Smog of Germania de Marianne SternL’écriture de Marianne Stern est vraiment facile à lire et elle nous dépeint très bien l’univers qu’elle a voulu créer. Encore une fois, Germania faisait complètement corps et certains passages donnent vraiment l’impression d’être là, en plein milieu du fog, ayant du mal à en respirer. De même, l’aspect Allemagne décadente et Steampunk sont clairement au rendez-vous. Là dessus, le seul point que j’ai vraiment eu du mal à apprécier, c’était la volonté systématique de mettre des expressions allemandes. Il y en a 4 ou 5, répétées jusqu’à la nausée tout au long du roman qui font faux. Des gens qui disent « um Gottes willen » toutes les 2 pages ça n’existe pas.

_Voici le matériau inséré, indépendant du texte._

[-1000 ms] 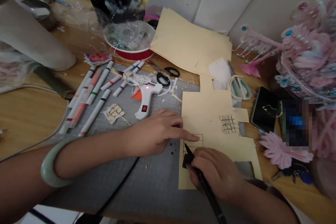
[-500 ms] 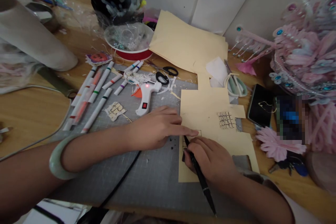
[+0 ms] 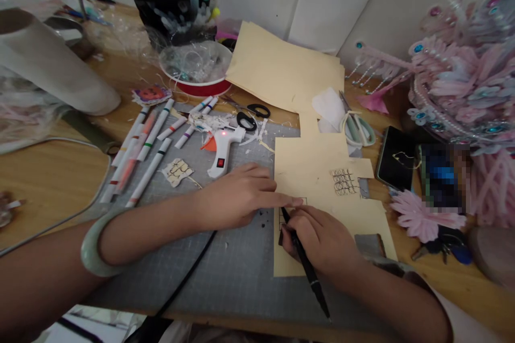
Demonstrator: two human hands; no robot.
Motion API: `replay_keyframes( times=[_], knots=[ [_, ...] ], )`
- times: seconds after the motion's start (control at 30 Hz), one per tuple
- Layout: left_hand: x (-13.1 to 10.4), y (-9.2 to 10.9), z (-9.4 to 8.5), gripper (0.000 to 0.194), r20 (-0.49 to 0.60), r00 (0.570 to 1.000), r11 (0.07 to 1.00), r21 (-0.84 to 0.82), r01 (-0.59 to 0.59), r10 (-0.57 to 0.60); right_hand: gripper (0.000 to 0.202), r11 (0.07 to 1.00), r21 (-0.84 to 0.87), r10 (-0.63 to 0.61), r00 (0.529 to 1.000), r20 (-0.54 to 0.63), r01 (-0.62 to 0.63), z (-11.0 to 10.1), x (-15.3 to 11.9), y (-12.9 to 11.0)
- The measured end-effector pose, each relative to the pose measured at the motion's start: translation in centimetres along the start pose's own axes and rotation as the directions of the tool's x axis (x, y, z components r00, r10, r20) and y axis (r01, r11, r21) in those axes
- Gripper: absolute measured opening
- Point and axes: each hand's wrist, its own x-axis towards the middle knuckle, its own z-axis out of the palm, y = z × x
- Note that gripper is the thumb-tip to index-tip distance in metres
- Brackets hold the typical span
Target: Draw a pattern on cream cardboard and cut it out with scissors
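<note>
A cut sheet of cream paper lies on a grey cutting mat, with a small black scale pattern drawn on it. My right hand grips a black pen; its tip touches a small drawn grid at the sheet's left edge. My left hand, a pale green bangle on its wrist, lies flat with the index finger pressing the paper just above the pen tip.
A white glue gun with its light on, several markers, black scissors and a small cut-out lie on the mat's far side. More cream sheets, mint scissors, a phone and pink ornaments stand right.
The pen tip has moved up the sheet toward my left index finger, and my right hand followed. The view has shifted slightly. My left hand stays pressed on the paper.
</note>
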Motion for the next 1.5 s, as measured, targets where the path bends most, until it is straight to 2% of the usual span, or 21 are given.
replay_keyframes(
  times=[0.23, 0.47, 0.67, 0.77, 0.87, 0.93, 0.97, 1.03, 1.1, 1.2, 1.3, 1.5],
  knots=[
    [0.1, 0.0, 0.0, 0.07, 0.016, 1.0, 1.0, 0.001, -0.008, 0.008, 0.022, 0.999, 0.044, 0.03, 0.999, 0.025, -0.031, -0.3, 0.1, 0.1],
    [0.0, 0.1, 0.0, 0.073, 0.02, 1.0, 1.0, -0.002, -0.005, 0.005, 0.017, 0.998, 0.061, 0.017, 1.0, -0.004, -0.017, -0.3, -0.1, 0.4],
    [-0.1, -0.1, 0.3, 0.075, 0.012, 1.0, 1.0, -0.003, -0.008, 0.008, 0.017, 0.993, 0.104, 0.049, 0.999, -0.007, -0.048, -0.4, 0.0, 0.6],
    [0.0, -0.1, 0.2, 0.077, 0.016, 1.0, 1.0, -0.007, -0.013, 0.013, 0.019, 0.987, 0.136, 0.077, 0.996, 0.037, -0.081, -0.4, -0.1, 0.7],
    [0.0, 0.0, 0.1, 0.077, 0.014, 1.0, 1.0, -0.01, -0.015, 0.015, 0.016, 0.98, 0.152, 0.133, 0.991, -0.005, -0.131, -0.6, -0.2, 0.9],
    [0.0, 0.0, 0.1, 0.074, 0.001, 1.0, 1.0, -0.011, -0.02, 0.02, 0.01, 0.948, 0.178, 0.274, 0.961, -0.028, -0.265, -0.7, -0.3, 1.0],
    [0.0, 0.1, 0.0, 0.072, -0.003, 1.0, 1.0, -0.008, -0.023, 0.023, 0.008, 0.907, 0.213, 0.375, 0.927, -0.015, -0.363, -0.8, -0.3, 1.1],
    [-0.1, 0.1, 0.0, 0.07, -0.005, 1.0, 1.0, 0.0, -0.025, 0.025, 0.004, 0.774, 0.321, 0.56, 0.827, 0.057, -0.546, -1.1, -0.4, 1.5],
    [-0.1, 0.2, 0.0, 0.07, -0.004, 1.0, 1.0, 0.006, -0.025, 0.025, 0.006, 0.638, 0.451, 0.641, 0.755, 0.138, -0.624, -1.2, -0.5, 1.9],
    [-0.1, 0.1, 0.1, 0.072, -0.012, 1.0, 1.0, 0.015, -0.027, 0.027, 0.013, 0.512, 0.572, 0.637, 0.73, 0.247, -0.641, -1.1, -0.4, 2.6],
    [0.0, 0.1, 0.0, 0.072, -0.007, 1.0, 1.0, 0.016, -0.026, 0.026, 0.016, 0.448, 0.626, 0.618, 0.727, 0.299, -0.638, -0.8, -0.2, 3.1],
    [0.0, 0.1, -0.1, 0.068, -0.02, 0.999, 0.999, -0.002, -0.035, 0.035, 0.016, 0.433, 0.596, 0.614, 0.705, 0.354, -0.676, -0.4, 0.0, 3.3]
  ],
)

Mais les défauts sont finalement bien petits par rapport aux qualités du romans. Avec une histoire bien menée, un univers dépeint avec précision et corps, Smog of Germania de Marianne Stern est un roman qui vous tiendra jusqu’à sa fin et ne vous décevra pas. J’ai beaucoup aimé le lire et j’espère pouvoir retrouver l’auteure sur ce type d’écrits prochainement.